• _Task brief_: The exact lines from the start of the material below through the line holding "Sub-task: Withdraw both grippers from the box" are the answer; return those, pictures excluded.

• _Provided data_:

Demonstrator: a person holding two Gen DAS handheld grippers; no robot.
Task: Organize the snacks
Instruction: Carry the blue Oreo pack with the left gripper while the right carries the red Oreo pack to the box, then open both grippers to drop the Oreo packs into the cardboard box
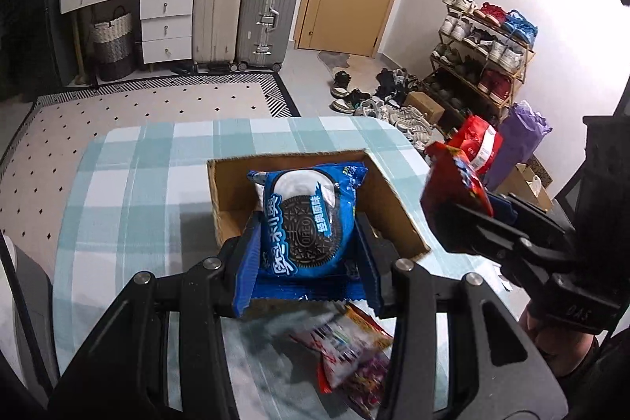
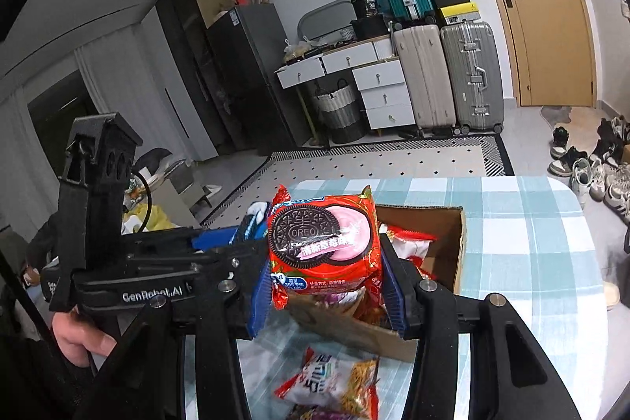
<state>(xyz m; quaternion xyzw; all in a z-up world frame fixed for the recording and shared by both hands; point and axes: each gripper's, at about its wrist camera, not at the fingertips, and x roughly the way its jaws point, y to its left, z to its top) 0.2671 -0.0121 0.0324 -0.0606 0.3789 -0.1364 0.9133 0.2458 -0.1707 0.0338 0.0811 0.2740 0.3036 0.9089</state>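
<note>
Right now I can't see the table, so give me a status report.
Left tongs shut on blue cookie pack. Right tongs shut on red cookie pack. Both above box; nothing in the way.

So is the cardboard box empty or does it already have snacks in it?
Not empty. The right wrist view shows red-and-white snack packets lying inside the cardboard box, beside the red Oreo pack held by the right gripper.

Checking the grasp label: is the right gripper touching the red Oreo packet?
Touching. In the right wrist view the right gripper has its blue pads pressed against both sides of the red Oreo packet, holding it above the cardboard box.
</note>
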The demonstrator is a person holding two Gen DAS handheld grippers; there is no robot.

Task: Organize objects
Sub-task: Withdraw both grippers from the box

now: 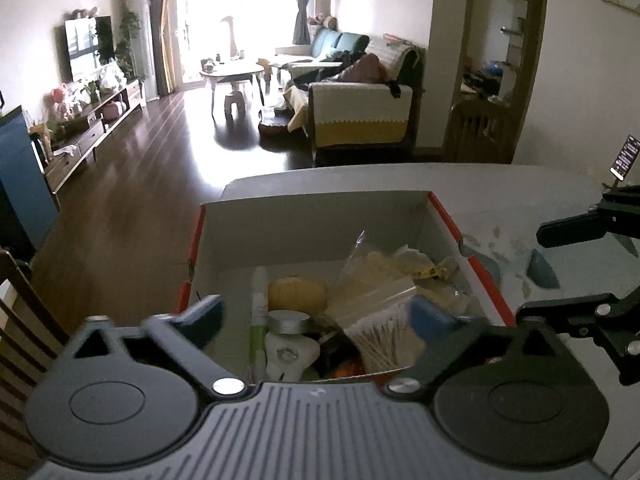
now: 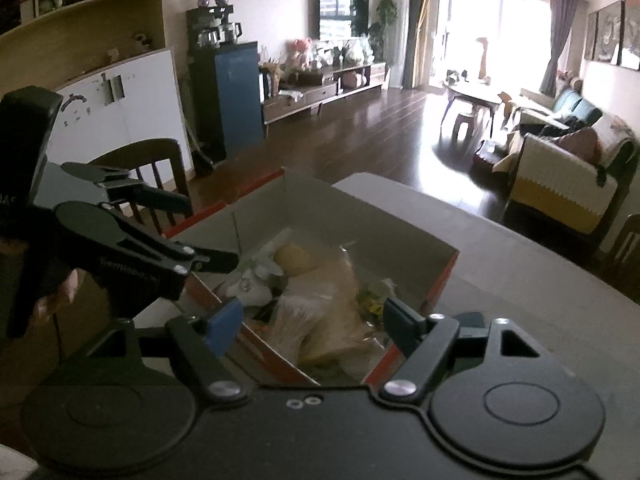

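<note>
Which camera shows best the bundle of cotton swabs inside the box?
The left wrist view: the cotton swabs lie sharp in the box, between the open left gripper fingers. The right wrist view shows only blurred pale bags there.

A home living room, a television (image 2: pixel 343 10) on a low wooden cabinet (image 2: pixel 320 90), a sofa (image 1: pixel 360 116) with cream and yellow cover, a coffee table (image 1: pixel 234 74) near a bright window (image 2: pixel 486 24), dark wood floor (image 1: pixel 152 168), framed pictures (image 2: pixel 612 34) on the wall
</note>
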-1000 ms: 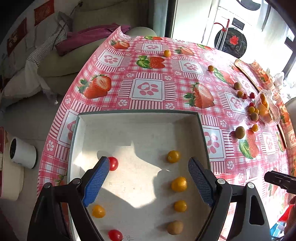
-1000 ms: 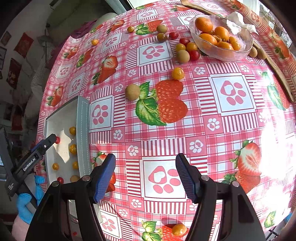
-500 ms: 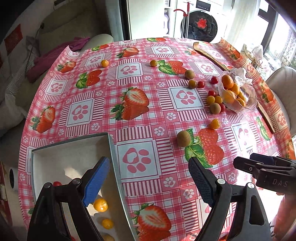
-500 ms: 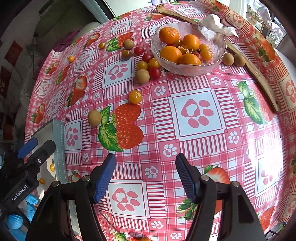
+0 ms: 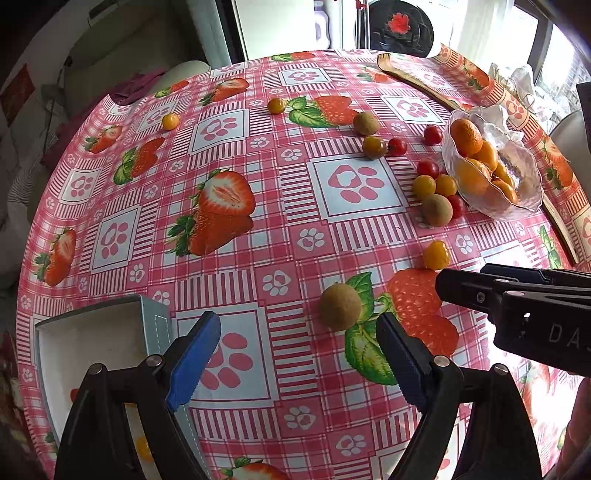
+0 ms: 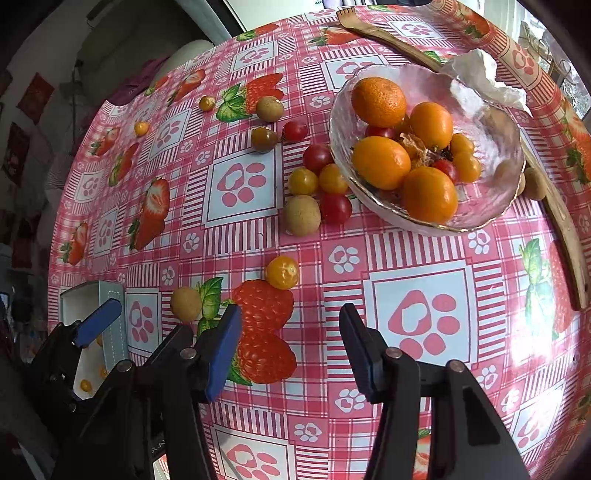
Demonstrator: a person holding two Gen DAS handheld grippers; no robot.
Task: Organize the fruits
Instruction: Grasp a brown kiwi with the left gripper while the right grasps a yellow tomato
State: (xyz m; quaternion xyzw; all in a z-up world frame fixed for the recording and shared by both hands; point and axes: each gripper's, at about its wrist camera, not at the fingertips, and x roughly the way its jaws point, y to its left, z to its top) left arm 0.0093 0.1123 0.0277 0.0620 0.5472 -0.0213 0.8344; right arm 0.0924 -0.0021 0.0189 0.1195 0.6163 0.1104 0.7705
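Left wrist, open left gripper (image 5: pixel 297 354), perhaps above longan (image 5: pixel 340 306)

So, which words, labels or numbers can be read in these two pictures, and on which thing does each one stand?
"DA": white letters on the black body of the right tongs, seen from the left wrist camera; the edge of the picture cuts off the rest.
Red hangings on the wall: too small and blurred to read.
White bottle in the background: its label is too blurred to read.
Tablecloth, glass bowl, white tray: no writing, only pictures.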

• _Written reply_:
Demonstrator: a person holding two Gen DAS handheld grippers; no robot.
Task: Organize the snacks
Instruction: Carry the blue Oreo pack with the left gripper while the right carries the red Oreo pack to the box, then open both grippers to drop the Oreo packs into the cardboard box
<state>(xyz m; quaternion xyzw; all in a z-up world frame fixed for the recording and shared by both hands; point and axes: each gripper's, at about its wrist camera, not at the fingertips, and x roughly the way its jaws point, y to its left, z to its top) 0.2671 -0.0121 0.0324 -0.0606 0.3789 -0.1364 0.9133 0.2458 -0.1707 0.0338 0.0811 0.2740 0.3036 0.9089</state>
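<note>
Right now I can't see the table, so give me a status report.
Left tongs shut on blue cookie pack. Right tongs shut on red cookie pack. Both above box; nothing in the way.

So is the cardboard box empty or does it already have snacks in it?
Not empty. The right wrist view shows red-and-white snack packets lying inside the cardboard box, beside the red Oreo pack held by the right gripper.

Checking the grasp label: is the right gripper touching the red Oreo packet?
Touching. In the right wrist view the right gripper has its blue pads pressed against both sides of the red Oreo packet, holding it above the cardboard box.
</note>
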The demonstrator is a person holding two Gen DAS handheld grippers; there is no robot.

Task: Organize objects
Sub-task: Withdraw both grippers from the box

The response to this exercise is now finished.